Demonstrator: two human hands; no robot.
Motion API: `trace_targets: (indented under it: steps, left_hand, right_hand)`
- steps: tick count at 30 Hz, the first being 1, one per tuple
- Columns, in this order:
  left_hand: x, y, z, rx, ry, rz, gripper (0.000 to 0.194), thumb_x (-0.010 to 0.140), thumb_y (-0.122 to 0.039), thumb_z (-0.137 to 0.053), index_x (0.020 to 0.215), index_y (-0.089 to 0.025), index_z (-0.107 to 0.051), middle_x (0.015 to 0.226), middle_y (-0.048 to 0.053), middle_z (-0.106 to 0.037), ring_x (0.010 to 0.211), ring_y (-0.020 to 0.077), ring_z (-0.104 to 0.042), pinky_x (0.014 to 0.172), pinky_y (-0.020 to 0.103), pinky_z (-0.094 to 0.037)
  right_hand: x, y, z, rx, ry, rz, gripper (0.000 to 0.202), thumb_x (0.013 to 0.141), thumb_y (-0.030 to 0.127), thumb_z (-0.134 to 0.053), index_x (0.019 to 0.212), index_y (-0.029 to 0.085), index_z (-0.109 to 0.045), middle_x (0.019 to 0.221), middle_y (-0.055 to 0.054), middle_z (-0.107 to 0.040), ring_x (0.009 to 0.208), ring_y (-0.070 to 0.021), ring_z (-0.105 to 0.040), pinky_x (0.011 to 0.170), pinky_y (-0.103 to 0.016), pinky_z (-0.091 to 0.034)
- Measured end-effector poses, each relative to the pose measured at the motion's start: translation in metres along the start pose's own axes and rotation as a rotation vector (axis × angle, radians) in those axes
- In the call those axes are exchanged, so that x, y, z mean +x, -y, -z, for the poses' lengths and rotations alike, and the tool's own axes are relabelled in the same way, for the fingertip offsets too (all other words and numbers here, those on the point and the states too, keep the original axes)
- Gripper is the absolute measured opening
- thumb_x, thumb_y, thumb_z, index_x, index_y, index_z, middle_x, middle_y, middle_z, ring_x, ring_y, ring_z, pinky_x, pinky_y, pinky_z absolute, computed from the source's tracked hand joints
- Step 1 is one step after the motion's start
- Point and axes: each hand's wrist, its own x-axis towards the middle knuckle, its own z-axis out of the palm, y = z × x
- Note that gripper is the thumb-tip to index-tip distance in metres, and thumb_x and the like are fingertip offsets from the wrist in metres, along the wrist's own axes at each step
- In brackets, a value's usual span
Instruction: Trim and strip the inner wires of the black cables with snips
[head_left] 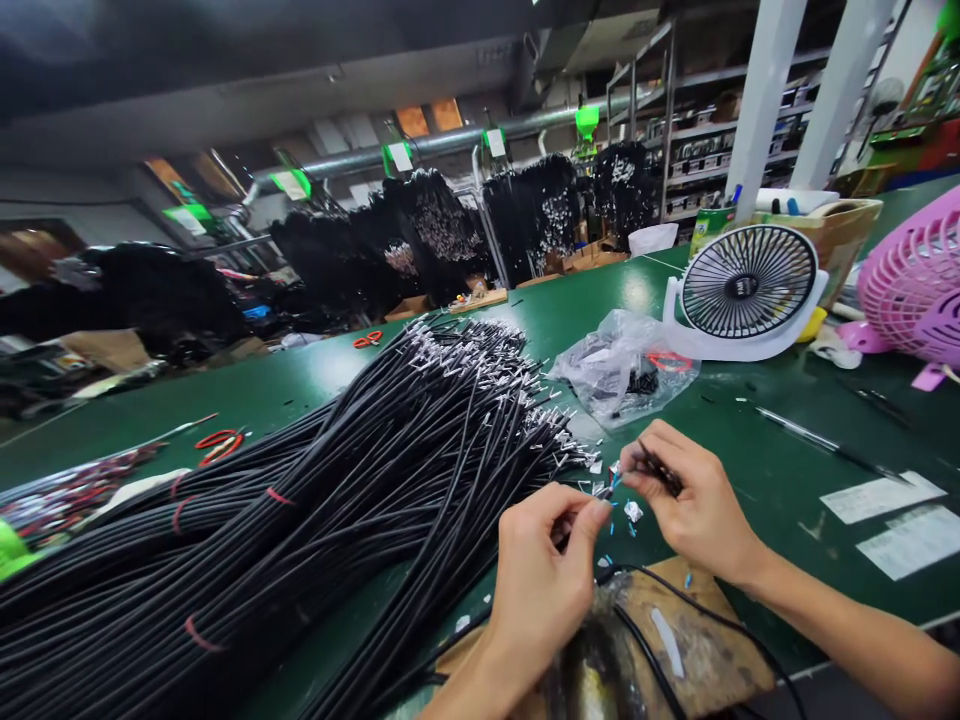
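My left hand (551, 560) is closed, thumb and fingertips pinched on the end of a black cable. Thin coloured wires (615, 477), one of them blue, stick out of that end toward my right hand (686, 500). The right hand is closed too, around a small dark tool (660, 468) whose kind I cannot make out, its fingertips close to the wires. To the left lies a big bundle of black cables (390, 440) with whitish stripped ends, tied with red bands. Bits of blue wire and foil scraps (633, 511) are strewn below the hands.
A wooden board (720, 640) carrying a metal piece is at the front edge. Beyond the hands are a clear plastic bag (611, 370), a white fan (750, 290) and a pink fan (915, 280). Red-handled scissors (219, 445), a pen (810, 433) and paper slips (911, 540) lie on the green table.
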Motion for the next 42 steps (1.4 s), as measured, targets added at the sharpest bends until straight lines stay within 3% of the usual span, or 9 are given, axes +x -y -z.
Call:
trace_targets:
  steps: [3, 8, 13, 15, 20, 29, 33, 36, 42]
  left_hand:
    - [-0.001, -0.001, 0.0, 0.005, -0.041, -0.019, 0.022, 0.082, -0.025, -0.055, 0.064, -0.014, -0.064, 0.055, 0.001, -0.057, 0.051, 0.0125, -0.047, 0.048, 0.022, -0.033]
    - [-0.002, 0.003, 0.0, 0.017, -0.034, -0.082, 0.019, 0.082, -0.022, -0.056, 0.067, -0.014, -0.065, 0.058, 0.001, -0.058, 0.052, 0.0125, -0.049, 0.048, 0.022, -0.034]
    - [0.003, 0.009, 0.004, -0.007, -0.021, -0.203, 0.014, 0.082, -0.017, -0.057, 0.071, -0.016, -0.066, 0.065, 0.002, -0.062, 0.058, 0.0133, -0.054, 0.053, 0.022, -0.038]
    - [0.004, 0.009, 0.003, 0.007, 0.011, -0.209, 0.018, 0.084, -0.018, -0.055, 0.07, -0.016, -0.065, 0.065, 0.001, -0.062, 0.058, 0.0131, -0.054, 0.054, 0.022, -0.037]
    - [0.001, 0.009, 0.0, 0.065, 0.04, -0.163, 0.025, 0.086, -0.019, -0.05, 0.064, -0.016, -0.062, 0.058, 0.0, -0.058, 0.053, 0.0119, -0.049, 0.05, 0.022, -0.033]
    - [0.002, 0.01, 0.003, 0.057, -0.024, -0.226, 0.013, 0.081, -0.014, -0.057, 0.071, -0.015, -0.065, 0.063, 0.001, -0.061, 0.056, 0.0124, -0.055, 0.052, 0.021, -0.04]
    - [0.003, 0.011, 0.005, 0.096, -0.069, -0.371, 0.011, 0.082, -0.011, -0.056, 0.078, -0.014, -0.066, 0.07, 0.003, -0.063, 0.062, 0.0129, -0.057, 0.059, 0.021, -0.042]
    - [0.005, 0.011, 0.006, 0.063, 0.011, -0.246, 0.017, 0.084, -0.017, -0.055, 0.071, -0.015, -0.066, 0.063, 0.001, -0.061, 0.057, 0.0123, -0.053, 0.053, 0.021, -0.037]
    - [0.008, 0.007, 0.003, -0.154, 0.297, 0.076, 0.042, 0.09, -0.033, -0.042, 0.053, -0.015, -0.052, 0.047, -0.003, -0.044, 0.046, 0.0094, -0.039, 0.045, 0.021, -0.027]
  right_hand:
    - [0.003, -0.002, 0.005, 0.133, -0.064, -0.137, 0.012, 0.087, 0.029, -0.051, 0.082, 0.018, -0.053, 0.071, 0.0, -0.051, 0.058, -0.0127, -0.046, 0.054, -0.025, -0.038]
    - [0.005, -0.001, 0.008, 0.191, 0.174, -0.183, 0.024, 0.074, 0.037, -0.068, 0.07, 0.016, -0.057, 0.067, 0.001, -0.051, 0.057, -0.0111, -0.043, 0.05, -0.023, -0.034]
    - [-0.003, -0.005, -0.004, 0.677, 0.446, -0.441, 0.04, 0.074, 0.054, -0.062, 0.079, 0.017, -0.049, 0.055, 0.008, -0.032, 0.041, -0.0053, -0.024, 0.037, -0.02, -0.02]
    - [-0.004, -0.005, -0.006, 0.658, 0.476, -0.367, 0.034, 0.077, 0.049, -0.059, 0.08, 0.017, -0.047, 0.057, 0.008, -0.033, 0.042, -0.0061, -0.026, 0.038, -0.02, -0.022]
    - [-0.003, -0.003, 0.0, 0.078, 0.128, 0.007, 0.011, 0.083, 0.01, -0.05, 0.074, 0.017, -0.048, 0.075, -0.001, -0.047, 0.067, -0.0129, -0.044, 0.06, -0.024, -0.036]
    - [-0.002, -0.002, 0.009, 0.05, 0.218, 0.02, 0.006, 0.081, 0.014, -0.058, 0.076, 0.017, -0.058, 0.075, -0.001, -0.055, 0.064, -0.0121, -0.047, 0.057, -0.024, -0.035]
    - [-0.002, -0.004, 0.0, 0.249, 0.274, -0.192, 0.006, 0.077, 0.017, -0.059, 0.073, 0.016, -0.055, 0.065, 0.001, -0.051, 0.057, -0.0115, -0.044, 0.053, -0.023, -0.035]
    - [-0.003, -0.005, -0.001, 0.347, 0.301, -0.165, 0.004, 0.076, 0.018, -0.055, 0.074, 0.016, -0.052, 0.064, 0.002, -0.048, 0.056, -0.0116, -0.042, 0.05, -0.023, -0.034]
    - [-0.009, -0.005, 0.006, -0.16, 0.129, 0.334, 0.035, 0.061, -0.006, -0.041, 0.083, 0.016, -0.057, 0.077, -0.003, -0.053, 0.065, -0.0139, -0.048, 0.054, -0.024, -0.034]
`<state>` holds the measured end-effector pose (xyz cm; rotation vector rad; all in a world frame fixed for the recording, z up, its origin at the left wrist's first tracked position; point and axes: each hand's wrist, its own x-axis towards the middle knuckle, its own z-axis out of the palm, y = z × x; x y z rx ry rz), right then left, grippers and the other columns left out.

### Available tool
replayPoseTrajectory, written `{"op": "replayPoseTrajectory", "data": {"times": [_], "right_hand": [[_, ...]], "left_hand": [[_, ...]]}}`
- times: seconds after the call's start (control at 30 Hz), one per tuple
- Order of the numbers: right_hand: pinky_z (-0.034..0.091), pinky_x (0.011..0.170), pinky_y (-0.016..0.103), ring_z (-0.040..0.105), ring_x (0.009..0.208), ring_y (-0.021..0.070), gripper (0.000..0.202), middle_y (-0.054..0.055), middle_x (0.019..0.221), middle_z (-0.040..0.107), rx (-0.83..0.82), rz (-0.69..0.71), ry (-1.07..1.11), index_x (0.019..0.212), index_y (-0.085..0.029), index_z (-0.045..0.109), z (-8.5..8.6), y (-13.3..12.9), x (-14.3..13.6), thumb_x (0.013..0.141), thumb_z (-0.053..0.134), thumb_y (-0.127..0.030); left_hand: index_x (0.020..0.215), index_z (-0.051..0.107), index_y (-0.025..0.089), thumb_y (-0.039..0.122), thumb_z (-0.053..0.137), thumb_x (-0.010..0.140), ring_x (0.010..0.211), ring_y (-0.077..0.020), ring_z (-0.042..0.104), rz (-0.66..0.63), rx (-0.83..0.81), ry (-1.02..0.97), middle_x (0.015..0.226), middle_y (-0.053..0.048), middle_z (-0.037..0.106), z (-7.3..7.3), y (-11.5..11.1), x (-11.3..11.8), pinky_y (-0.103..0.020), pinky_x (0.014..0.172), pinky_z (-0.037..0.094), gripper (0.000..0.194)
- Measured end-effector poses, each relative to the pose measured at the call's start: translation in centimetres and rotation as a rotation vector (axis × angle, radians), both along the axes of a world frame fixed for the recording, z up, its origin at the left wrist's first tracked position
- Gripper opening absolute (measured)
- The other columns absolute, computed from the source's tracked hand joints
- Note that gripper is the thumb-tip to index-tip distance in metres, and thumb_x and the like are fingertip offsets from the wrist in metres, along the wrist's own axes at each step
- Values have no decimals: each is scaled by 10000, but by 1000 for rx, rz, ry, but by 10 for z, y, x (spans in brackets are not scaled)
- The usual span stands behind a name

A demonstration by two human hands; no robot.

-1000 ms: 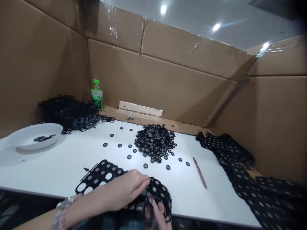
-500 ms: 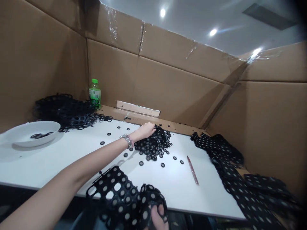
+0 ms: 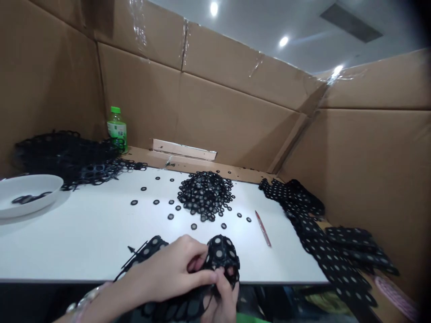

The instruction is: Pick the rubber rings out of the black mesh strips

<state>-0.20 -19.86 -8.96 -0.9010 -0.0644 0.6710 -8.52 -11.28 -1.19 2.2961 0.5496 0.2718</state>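
Observation:
Both hands meet at a floppy black sheet dotted with pale round spots, low in the view at the table's front edge. My left hand reaches across from the left, a bracelet on its wrist, with thumb and fingers closed at the sheet. From below, my right hand grips the folded part, its thumb beside the left thumb. The left hand hides part of the sheet, and whether a loose ring is between the fingertips is unclear. Beyond the hands rises a pile of small black rings with pale centres.
Single rings lie scattered around the pile. A white bowl holding a few dark pieces stands left, before a tangle of black scrap netting and a green bottle. Right are a red pen and more dotted sheets. Cardboard walls enclose the table.
My left hand has come back from the ring pile to the black sheet beside my right hand. The view has shifted slightly to the right.

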Motion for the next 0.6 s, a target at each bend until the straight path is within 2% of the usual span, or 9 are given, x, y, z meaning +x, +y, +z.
{"op": "replayPoseTrajectory", "data": {"times": [0.13,0.33,0.5,0.6], "right_hand": [[528,643,294,642,716,185,312,11,731,665,25,-8,-36,810,-199,577,3,4,-1,565,741,-302],[522,666,292,640,740,183,317,5,710,661,0,46,-148,816,-192,557,5,7,6,578,736,-301],[527,644,298,644,713,195,409,15,703,656,-4,-19,-44,852,-182,546,6,13,-3,533,761,-318],[525,668,299,639,737,196,466,10,728,656,-22,-75,-15,875,-185,532,3,17,-7,494,780,-290]], "left_hand": [[663,414,178,430,317,873,696,-136,477,32,-2,-26,718,-6,518,-2,-5,-1,-219,603,353,342],[629,336,184,380,309,883,569,-117,424,41,122,-64,638,12,478,1,0,2,-235,549,314,322],[664,368,188,457,329,868,633,-126,464,23,22,-40,668,4,490,-6,-1,-3,-218,583,356,340],[715,421,196,441,313,876,707,-140,488,23,-19,-27,739,-9,537,-9,2,-7,-225,642,379,312]]}}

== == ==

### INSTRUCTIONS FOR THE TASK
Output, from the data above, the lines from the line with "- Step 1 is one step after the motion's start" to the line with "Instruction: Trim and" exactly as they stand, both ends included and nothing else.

### RESULT OF THIS EXERCISE
- Step 1 is one step after the motion's start
- Point and axes: each hand's wrist, its own x-axis towards the middle knuckle, its own z-axis out of the palm, y = z × x
- Note that gripper is the thumb-tip to index-tip distance in metres, and thumb_x and the like are fingertip offsets from the wrist in metres, along the wrist's own axes at each step
- In brackets, a value's usual span
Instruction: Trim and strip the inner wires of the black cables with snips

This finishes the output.